What is being asked
Set down the full listing exactly, character for character.

Recorded information
——————————
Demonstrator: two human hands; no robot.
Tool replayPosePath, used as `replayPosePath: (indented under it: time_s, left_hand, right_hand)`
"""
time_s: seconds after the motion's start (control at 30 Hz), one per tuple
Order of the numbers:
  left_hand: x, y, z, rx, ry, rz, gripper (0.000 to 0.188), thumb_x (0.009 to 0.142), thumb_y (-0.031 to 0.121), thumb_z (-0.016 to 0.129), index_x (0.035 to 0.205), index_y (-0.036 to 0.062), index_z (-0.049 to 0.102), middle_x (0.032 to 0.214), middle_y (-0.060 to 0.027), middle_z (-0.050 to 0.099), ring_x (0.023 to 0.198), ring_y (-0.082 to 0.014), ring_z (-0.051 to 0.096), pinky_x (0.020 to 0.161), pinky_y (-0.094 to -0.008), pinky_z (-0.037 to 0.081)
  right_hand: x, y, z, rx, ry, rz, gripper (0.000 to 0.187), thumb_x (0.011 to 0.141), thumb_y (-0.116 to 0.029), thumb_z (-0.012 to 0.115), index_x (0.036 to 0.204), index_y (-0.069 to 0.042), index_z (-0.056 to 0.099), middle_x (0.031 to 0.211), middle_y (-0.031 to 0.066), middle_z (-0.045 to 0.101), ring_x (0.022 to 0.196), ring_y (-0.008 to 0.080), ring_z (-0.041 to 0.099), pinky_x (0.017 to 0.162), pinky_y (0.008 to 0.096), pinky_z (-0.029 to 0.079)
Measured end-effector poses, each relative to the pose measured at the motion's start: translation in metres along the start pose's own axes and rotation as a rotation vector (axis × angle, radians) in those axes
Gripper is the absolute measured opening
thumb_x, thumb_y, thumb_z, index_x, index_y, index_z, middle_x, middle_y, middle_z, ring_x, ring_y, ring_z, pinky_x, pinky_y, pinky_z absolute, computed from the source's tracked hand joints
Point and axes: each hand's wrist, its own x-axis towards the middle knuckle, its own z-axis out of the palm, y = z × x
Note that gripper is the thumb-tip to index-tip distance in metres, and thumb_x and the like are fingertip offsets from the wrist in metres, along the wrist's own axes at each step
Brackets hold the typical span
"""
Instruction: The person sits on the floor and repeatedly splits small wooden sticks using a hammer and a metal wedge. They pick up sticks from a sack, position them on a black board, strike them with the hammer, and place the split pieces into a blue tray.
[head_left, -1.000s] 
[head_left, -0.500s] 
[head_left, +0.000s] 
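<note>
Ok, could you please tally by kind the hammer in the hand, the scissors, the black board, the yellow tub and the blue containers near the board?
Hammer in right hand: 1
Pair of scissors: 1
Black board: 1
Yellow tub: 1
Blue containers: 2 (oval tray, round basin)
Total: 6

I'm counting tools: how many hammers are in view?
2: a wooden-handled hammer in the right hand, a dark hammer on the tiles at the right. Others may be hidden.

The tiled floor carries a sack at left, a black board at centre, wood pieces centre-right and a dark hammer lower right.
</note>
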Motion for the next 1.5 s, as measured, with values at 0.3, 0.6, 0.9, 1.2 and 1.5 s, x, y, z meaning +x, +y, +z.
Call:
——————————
Exercise solution
Demonstrator: two human hands; no robot.
Tool replayPosePath, used as `replayPosePath: (indented under it: time_s, left_hand, right_hand)`
"""
time_s: seconds after the motion's start (control at 30 Hz), one per tuple
Order of the numbers:
  left_hand: x, y, z, rx, ry, rz, gripper (0.000 to 0.188), thumb_x (0.009 to 0.142), thumb_y (-0.031 to 0.121), thumb_z (-0.016 to 0.129), index_x (0.035 to 0.205), index_y (-0.036 to 0.062), index_z (-0.049 to 0.102), middle_x (0.032 to 0.214), middle_y (-0.060 to 0.027), middle_z (-0.050 to 0.099), ring_x (0.023 to 0.198), ring_y (-0.082 to 0.014), ring_z (-0.051 to 0.096), pinky_x (0.020 to 0.161), pinky_y (-0.094 to -0.008), pinky_z (-0.037 to 0.081)
  right_hand: x, y, z, rx, ry, rz, gripper (0.000 to 0.187), thumb_x (0.011 to 0.141), thumb_y (-0.116 to 0.029), thumb_z (-0.012 to 0.115), index_x (0.036 to 0.204), index_y (-0.069 to 0.042), index_z (-0.056 to 0.099), middle_x (0.031 to 0.211), middle_y (-0.031 to 0.066), middle_z (-0.045 to 0.101), ring_x (0.022 to 0.196), ring_y (-0.008 to 0.080), ring_z (-0.041 to 0.099), pinky_x (0.017 to 0.162), pinky_y (0.008 to 0.096), pinky_z (-0.029 to 0.079)
Measured end-effector poses, each relative to the pose measured at the motion's start: translation in metres along the start pose's own axes and rotation as a rotation vector (axis × angle, radians) in those axes
Gripper is the absolute measured opening
thumb_x, thumb_y, thumb_z, index_x, index_y, index_z, middle_x, middle_y, middle_z, ring_x, ring_y, ring_z, pinky_x, pinky_y, pinky_z absolute, computed from the source's tracked hand joints
Point and axes: each hand's wrist, its own x-axis towards the middle knuckle, its own z-axis out of the palm, y = z × x
Note that gripper is the thumb-tip to index-tip distance in metres, and thumb_x and the like are fingertip offsets from the wrist in metres, along the wrist's own axes at each step
Brackets hold the typical span
"""
Instruction: The person sits on the floor and repeatedly splits small wooden sticks using a hammer and a metal wedge. They pick up sticks from a sack, position them on a black board, strike them with the hammer, and place the split pieces into a blue tray.
[head_left, -1.000s] 
[head_left, -0.500s] 
[head_left, +0.000s] 
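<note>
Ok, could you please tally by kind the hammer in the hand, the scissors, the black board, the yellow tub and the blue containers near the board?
Hammer in right hand: 1
Pair of scissors: 1
Black board: 1
Yellow tub: 1
Blue containers: 2 (oval tray, round basin)
Total: 6

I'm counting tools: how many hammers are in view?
2: a wooden-handled hammer in the right hand, a dark hammer on the tiles at the right. Others may be hidden.

The tiled floor carries a sack at left, a black board at centre, wood pieces centre-right and a dark hammer lower right.
</note>
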Motion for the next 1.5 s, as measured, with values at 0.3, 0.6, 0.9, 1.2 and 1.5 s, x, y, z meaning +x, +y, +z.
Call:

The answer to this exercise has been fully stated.